Lines that include "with" make up the answer; copy all of them from the data below.

------------------------------------

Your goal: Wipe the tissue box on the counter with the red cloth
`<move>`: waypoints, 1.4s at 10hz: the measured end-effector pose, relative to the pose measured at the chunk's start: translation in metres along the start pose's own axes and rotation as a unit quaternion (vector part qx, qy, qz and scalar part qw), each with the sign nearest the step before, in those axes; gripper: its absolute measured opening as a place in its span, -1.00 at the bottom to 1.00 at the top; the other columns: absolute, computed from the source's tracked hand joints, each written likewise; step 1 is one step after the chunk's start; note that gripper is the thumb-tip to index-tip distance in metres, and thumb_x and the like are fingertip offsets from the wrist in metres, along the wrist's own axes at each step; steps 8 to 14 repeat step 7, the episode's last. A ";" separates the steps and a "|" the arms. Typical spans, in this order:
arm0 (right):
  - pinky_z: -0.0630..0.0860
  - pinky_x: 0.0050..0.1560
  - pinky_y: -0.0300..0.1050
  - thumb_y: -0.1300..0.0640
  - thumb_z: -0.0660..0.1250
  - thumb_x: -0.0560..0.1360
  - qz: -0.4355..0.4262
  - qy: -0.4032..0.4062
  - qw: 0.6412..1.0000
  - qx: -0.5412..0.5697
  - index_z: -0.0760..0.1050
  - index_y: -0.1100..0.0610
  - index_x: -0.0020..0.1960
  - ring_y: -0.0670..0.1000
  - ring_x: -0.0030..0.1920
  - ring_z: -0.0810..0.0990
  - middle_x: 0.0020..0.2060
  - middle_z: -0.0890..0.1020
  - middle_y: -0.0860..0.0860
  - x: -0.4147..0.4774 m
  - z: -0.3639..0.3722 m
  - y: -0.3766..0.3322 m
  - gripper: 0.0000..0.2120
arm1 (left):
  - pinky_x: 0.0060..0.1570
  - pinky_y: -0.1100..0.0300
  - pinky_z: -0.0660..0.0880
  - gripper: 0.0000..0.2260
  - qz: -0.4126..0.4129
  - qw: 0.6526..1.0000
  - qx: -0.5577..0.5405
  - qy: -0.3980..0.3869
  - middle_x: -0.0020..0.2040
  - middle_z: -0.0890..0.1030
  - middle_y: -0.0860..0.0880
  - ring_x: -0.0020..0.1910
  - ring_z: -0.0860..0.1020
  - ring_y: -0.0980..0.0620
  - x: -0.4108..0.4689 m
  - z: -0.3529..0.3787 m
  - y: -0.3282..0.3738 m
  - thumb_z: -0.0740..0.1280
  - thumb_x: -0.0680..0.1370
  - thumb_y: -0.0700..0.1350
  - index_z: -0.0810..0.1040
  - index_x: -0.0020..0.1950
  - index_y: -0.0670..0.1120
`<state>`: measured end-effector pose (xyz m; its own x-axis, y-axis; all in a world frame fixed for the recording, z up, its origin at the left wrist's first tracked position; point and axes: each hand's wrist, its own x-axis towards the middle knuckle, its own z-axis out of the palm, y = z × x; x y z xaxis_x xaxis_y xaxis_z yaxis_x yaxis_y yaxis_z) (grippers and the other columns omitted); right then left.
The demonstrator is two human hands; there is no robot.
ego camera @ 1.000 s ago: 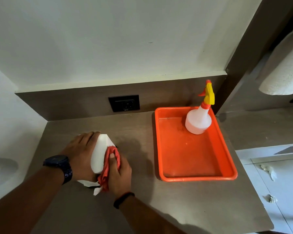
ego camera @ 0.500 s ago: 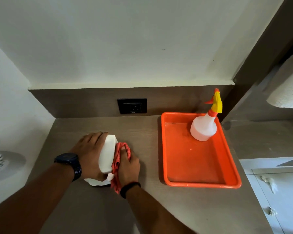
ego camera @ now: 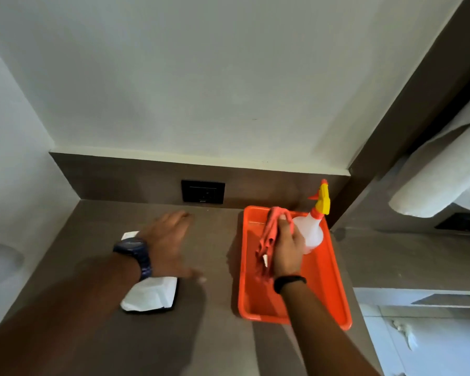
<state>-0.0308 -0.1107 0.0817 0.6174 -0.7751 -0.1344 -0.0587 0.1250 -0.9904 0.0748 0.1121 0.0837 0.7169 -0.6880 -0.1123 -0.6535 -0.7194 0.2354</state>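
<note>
Head cam: right hand [ego camera: 287, 246] is clenched round the cloth [ego camera: 271, 234] over the tray [ego camera: 334, 289], just left of the spray bottle [ego camera: 311, 232]. Well left of the tray, the box [ego camera: 149, 294] lies on the counter [ego camera: 215, 348], partly under the left hand [ego camera: 171, 240], which looks spread, fingers blurry.

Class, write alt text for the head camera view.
The right hand holds a red cloth over an orange tray beside a spray bottle. The left hand hovers open above a white tissue box on the counter.
</note>
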 end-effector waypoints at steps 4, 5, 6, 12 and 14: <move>0.31 0.36 0.15 -0.15 0.12 0.54 -0.108 -0.205 0.728 -0.645 0.43 -0.03 0.32 0.16 0.43 0.32 0.39 0.45 0.06 0.024 -0.040 0.100 -0.59 | 0.49 -0.03 -0.08 0.34 0.100 0.988 0.004 -0.120 0.57 -0.12 -0.10 0.52 -0.13 -0.07 0.049 0.108 0.098 0.29 -0.01 0.61 -0.23 0.50 -0.06; 0.10 0.51 0.20 -0.21 0.07 0.57 -0.086 -0.225 0.725 -0.645 0.26 -0.05 0.47 0.13 0.56 0.13 0.54 0.28 0.05 0.021 -0.043 0.114 -0.49 | 0.48 -0.09 -0.03 0.30 0.109 0.984 0.024 -0.136 0.56 -0.14 -0.10 0.52 -0.14 -0.10 0.044 0.115 0.098 0.31 0.03 0.58 -0.25 0.49 -0.04; 0.09 0.52 0.21 -0.23 0.11 0.55 -0.092 -0.221 0.753 -0.613 0.25 -0.06 0.48 0.13 0.58 0.12 0.55 0.27 0.06 0.019 -0.046 0.107 -0.45 | 0.48 -0.09 -0.05 0.28 0.112 0.984 0.027 -0.133 0.56 -0.14 -0.09 0.52 -0.15 -0.10 0.039 0.111 0.099 0.34 0.06 0.55 -0.23 0.50 -0.03; 0.29 0.46 0.18 -0.12 0.29 0.53 -0.139 -0.144 0.833 -0.515 0.40 0.05 0.41 0.18 0.48 0.33 0.44 0.45 0.13 0.017 -0.048 0.083 -0.49 | 0.48 -0.05 -0.08 0.27 0.101 0.988 0.006 -0.115 0.57 -0.10 -0.08 0.51 -0.12 -0.10 0.033 0.099 0.099 0.33 0.04 0.56 -0.19 0.50 0.00; 0.29 0.46 0.18 -0.12 0.29 0.53 -0.139 -0.144 0.833 -0.515 0.40 0.05 0.41 0.18 0.48 0.33 0.44 0.45 0.13 0.017 -0.048 0.083 -0.49 | 0.48 -0.05 -0.08 0.27 0.101 0.988 0.006 -0.115 0.57 -0.10 -0.08 0.51 -0.12 -0.10 0.033 0.099 0.099 0.33 0.04 0.56 -0.19 0.50 0.00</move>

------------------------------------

→ Solution to this exercise:
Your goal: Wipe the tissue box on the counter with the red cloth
`<move>`: waypoints, 1.4s at 10hz: the measured end-effector pose, relative to the pose measured at the chunk's start: translation in metres along the start pose's own axes and rotation as a unit quaternion (vector part qx, qy, qz and scalar part qw), each with the sign nearest the step before, in those axes; gripper: its absolute measured opening as a place in its span, -1.00 at the bottom to 1.00 at the top; the other columns: absolute, computed from the source's tracked hand joints, each written likewise; step 1 is one step after the chunk's start; note that gripper is the thumb-tip to index-tip distance in metres, and thumb_x and the like are fingertip offsets from the wrist in metres, along the wrist's own axes at each step; steps 8 to 14 repeat step 7, the episode's last. A ";" separates the steps and a "|" the arms. Typical spans, in this order:

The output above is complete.